Clara enfrentou bem mais que uma dificuldade, desafios enormes, sem dúvida inúmeros e difíceis recomeços. Não só em sua vida pessoal, mas na caminhada de sua nova família, as Irmãs que, sob sua firme e materna orientação, desejam seguir o Mestre.
“Quando a notícia lhes chegou aos ouvidos, os parentes ficaram de coração dilacerado, condenaram o acontecido e os propósitos de Clara, e querendo conseguir o impossível, juntaram-se e dirigiram-se ao local. Usando da força e da violência, conselhos dissuasores e promessas vãs, tentaram demovê-la de situação tão humilhante e tão em desacordo com a sua condição e sem precedentes nas redondezas. Mas Clara, agarrando-se às toalhas do altar e descobrindo a cabeça tonsurada, reafirmou a sua vontade de não mais se deixar arrancar ao serviço de Cristo. A oposição dos seus aumentou-lhe a coragem e as perseguições tornaram maior a força do seu amor. E assim, apesar de contrariada durante muito tempo no caminho do Senhor e opondo-se os parentes à sua opção de santidade, não esmoreceu o ânimo nem diminuiu o fervor. Pelo contrário, entre insultos e desprezos renovou a esperança, até que os parentes desanimaram dos seus intentos e a deixaram em paz.
Pouco tempo depois, foi transferida para a Igreja de Santo Ângelo de Panzo. Mas como não conseguisse ali a desejada tranquilidade e seguindo os conselhos de Francisco, mudou-se finalmente para a Igreja de São Damião” (LSC 9-10,1).

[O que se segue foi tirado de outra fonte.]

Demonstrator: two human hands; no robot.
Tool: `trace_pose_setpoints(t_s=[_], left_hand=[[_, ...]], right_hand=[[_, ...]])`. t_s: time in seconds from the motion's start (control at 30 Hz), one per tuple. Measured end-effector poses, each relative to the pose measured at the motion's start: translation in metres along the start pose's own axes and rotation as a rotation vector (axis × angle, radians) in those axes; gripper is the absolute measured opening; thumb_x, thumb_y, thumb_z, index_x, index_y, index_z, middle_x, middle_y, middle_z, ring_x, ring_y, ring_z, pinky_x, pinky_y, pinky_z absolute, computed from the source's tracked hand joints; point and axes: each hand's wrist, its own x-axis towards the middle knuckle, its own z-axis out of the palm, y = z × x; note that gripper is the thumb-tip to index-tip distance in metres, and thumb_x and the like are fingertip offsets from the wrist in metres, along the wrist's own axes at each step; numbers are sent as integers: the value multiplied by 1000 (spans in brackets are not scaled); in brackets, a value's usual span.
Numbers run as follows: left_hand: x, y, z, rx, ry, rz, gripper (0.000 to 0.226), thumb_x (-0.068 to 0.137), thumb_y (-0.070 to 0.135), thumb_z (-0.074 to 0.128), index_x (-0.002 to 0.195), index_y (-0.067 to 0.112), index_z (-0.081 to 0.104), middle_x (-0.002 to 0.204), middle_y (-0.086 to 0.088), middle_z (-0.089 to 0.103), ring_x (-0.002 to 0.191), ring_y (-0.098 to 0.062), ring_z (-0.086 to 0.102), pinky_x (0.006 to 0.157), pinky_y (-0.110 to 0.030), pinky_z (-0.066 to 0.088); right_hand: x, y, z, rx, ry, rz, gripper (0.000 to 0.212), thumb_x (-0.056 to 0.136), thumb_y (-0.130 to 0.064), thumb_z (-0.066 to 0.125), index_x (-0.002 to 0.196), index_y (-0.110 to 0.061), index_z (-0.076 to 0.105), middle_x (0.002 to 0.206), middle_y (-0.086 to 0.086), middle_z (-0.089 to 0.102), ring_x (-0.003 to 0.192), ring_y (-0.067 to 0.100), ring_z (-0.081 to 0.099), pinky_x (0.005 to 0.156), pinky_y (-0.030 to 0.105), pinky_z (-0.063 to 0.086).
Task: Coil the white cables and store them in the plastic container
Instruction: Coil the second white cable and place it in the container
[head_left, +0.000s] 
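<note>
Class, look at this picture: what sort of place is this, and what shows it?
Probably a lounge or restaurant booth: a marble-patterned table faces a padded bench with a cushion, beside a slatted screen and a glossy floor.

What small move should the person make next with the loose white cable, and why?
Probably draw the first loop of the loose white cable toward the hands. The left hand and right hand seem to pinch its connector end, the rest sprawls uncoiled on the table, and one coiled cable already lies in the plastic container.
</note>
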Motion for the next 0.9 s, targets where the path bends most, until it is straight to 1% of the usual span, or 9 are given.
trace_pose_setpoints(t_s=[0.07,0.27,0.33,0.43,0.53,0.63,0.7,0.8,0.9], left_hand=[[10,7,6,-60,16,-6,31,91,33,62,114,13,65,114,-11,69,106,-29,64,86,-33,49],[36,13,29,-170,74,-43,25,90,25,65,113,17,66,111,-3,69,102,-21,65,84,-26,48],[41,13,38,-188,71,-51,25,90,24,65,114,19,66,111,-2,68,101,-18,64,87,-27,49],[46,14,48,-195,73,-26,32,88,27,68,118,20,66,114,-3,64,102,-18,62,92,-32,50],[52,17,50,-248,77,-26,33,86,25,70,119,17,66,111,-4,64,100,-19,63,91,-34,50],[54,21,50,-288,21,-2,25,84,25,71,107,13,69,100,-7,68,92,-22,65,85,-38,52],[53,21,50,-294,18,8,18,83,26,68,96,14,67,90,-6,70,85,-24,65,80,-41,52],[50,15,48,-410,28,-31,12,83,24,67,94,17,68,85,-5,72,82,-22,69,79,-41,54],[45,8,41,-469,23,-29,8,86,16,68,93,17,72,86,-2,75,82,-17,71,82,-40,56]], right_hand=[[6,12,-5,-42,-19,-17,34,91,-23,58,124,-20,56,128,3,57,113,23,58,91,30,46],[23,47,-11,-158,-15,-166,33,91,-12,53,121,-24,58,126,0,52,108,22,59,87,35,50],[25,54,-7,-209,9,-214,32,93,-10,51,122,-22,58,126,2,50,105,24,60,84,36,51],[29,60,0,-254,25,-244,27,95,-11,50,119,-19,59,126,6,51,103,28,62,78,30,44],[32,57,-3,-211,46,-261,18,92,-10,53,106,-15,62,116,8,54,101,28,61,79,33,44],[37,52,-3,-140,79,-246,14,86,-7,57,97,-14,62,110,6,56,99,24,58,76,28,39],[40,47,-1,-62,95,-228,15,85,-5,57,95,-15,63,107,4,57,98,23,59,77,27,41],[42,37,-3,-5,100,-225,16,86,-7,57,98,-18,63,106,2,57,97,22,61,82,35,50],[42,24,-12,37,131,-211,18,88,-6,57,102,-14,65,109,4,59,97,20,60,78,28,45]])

A suas irmãs admoesta que não desistam de buscar o amor mútuo, e buscar o modo de agir de Deus: “…Antes, sejam sempre solícitas em conservar, umas com as outras, a unidade do amor mútuo, que é o vínculo da perfeição (Cl 3,14). E … lembrem que, acima de tudo, devem desejar ter o espírito do Senhor e sua santa operação, orar sempre a ele com coração puro e ter humildade, paciência na tribulação e na doença…” (RSC 10,7-10).
Ajudem-nos, Francisco e Clara a recomeçar todas as vezes que for preciso, a “não perder de vista nosso ponto de partida… a avançar com confiança e alegria… a prosseguir decididamente, até que alcancemos a estatura da maturidade de Cristo. Amém.